Exercise objective: Your answer should be the exact lines of the data below from the one containing "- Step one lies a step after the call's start" through the one containing "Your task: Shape"; please include nothing else.
====== Data excerpt
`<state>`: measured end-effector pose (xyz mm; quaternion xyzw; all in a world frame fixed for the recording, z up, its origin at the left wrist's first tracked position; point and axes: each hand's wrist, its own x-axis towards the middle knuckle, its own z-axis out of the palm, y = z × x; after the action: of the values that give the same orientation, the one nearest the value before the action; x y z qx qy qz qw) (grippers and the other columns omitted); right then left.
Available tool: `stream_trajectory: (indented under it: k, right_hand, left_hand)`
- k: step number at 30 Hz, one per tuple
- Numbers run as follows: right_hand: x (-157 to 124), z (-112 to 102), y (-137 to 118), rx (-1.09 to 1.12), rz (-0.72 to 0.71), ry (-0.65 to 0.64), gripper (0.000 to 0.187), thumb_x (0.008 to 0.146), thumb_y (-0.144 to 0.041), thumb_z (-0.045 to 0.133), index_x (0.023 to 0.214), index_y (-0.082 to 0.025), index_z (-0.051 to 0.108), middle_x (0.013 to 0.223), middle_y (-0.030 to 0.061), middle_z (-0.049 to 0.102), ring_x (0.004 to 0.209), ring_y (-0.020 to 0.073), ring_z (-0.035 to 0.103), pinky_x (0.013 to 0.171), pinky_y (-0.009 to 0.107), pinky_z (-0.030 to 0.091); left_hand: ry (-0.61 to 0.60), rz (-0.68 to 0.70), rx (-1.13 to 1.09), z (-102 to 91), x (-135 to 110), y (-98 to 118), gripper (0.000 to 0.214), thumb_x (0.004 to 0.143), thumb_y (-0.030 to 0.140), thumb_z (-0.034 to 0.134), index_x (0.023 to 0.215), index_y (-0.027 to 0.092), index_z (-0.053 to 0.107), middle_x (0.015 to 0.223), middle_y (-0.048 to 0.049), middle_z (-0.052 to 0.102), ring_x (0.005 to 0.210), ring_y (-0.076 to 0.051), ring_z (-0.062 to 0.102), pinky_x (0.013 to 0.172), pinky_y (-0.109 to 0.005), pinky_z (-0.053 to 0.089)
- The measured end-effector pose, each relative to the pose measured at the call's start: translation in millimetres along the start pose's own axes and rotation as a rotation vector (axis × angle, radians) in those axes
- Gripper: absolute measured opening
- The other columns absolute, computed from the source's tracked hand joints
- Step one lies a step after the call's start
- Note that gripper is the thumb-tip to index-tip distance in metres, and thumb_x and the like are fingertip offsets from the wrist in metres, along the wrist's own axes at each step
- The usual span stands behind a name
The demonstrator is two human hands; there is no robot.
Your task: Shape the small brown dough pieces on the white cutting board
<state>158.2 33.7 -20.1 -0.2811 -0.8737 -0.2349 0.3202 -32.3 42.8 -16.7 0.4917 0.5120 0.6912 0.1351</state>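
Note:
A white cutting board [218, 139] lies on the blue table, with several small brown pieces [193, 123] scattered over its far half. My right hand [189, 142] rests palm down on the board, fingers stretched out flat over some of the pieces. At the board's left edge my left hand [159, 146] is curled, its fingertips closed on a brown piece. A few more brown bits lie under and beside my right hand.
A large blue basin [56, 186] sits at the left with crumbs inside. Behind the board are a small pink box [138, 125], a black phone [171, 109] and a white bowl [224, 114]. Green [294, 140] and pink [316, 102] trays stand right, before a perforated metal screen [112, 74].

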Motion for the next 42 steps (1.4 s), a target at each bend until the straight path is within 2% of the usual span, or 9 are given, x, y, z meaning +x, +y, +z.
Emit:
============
Reply to the exercise:
- Step one lies a step after the call's start
- Note that gripper is the thumb-tip to index-tip distance in metres, and thumb_x and the like are fingertip offsets from the wrist in metres, along the wrist's own axes at each step
- The usual span stands behind a name
The demonstrator is two human hands; there is no robot.
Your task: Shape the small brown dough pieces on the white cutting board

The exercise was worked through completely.